---- Supplied data

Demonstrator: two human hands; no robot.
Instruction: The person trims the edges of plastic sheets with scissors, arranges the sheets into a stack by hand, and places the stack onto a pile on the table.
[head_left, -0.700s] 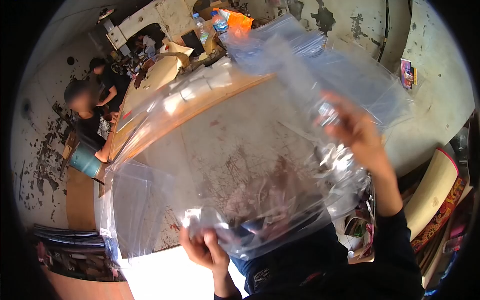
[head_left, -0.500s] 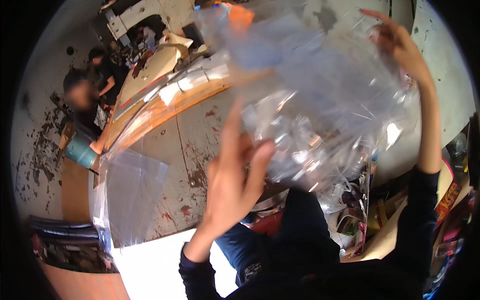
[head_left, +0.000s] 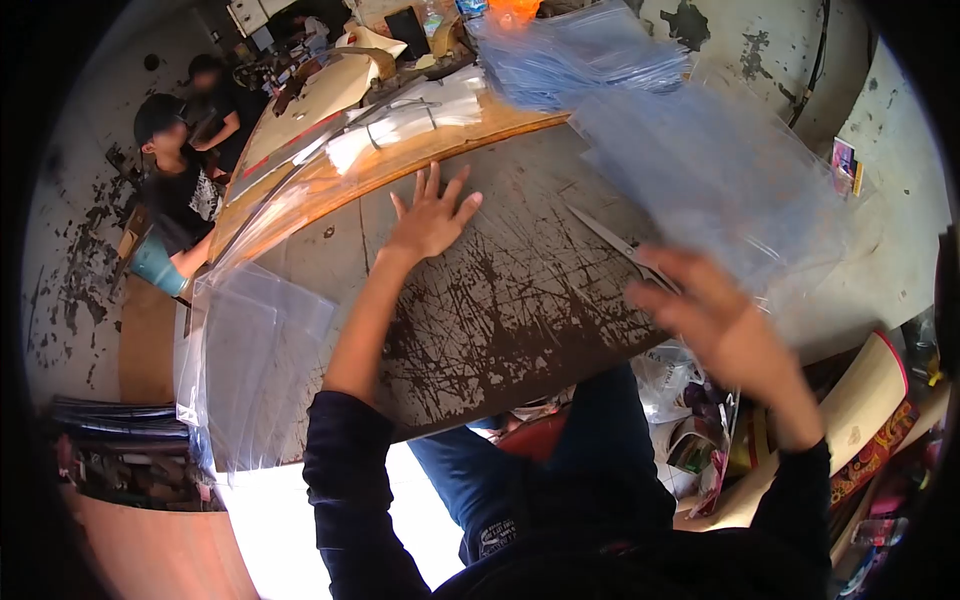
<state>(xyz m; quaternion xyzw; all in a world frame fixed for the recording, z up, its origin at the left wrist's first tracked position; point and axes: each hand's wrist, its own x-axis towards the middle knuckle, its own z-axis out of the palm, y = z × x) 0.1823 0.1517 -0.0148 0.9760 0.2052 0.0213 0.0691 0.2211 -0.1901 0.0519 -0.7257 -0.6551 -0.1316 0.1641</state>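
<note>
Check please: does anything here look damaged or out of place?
The tabletop looks damaged: dense dark scratches and worn patches cover its near part. On the wall beyond the plastic sheets, paint looks patchy, with dark spots.

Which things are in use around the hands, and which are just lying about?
Likely in use:
Left hand, spread on the scratched tabletop
Right hand, blurred, at the scissors
Clear plastic sheets near the right hand

Seemingly lying about:
Tied white bundle
Rolled mat
</note>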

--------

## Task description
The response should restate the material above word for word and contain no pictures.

## Result for this exercise
Demonstrator: two human hands; no robot.
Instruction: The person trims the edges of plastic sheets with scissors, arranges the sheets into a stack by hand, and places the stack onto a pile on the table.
[head_left, -0.700s] 
[head_left, -0.500s] 
[head_left, +0.000s] 
<state>(xyz m; quaternion xyzw; all in a world frame fixed for the recording, z up, its origin at the left wrist's first tracked position; point and axes: each hand's wrist, its own x-axis towards the middle knuckle, its own z-axis out of the palm, y = z × x) 0.1823 0.1517 -0.0148 0.9760 0.2052 0.0213 0.0691 0.2211 -0.1901 0.0519 -0.7257 -0.6551 -0.1316 0.1641</state>
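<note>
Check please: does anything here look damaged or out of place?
The tabletop looks damaged: dense dark scratches and worn patches cover its near part. On the wall beyond the plastic sheets, paint looks patchy, with dark spots.

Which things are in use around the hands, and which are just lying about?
Likely in use:
Left hand, spread on the scratched tabletop
Right hand, blurred, at the scissors
Clear plastic sheets near the right hand

Seemingly lying about:
Tied white bundle
Rolled mat
</note>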

Nothing else is needed to complete this exercise.